A single figure is required: the number of lines in the listing below containing the word "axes".

Information supplied Start Marker

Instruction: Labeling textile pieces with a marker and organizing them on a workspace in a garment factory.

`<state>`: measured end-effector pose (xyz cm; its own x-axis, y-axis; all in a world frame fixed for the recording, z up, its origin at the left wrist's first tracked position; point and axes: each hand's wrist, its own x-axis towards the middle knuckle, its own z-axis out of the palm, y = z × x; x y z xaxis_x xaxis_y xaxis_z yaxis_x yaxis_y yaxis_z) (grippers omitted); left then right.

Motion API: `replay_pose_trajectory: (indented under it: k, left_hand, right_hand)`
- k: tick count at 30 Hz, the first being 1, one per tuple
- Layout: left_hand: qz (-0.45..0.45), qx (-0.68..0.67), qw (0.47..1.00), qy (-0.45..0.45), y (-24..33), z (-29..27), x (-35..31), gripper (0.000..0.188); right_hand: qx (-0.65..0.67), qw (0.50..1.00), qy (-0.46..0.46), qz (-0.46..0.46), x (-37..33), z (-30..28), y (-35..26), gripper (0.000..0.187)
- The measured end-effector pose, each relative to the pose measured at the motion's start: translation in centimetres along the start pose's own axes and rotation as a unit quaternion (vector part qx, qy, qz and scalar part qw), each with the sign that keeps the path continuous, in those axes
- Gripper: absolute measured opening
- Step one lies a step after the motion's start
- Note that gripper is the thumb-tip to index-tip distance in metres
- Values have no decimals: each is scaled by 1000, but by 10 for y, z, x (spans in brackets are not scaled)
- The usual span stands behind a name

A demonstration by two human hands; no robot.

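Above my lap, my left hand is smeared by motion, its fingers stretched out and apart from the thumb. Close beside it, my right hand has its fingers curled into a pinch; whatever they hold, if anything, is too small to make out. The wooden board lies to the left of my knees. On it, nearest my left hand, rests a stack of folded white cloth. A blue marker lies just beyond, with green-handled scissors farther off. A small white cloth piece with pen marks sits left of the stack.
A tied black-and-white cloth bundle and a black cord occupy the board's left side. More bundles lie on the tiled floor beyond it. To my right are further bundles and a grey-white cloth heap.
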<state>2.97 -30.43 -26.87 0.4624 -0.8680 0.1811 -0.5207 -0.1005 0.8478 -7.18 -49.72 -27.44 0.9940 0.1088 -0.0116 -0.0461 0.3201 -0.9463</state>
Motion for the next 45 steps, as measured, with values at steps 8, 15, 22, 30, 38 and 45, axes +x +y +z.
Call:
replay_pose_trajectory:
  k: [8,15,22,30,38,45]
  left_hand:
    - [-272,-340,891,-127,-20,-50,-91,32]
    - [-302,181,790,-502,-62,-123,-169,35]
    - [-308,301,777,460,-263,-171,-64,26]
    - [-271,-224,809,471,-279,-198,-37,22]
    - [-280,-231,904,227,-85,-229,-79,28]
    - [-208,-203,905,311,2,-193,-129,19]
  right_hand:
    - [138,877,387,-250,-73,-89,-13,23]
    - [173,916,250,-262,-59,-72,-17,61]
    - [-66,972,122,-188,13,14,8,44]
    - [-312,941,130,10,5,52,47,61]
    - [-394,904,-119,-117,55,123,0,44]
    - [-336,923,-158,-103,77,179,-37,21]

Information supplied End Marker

**Exercise answer**
3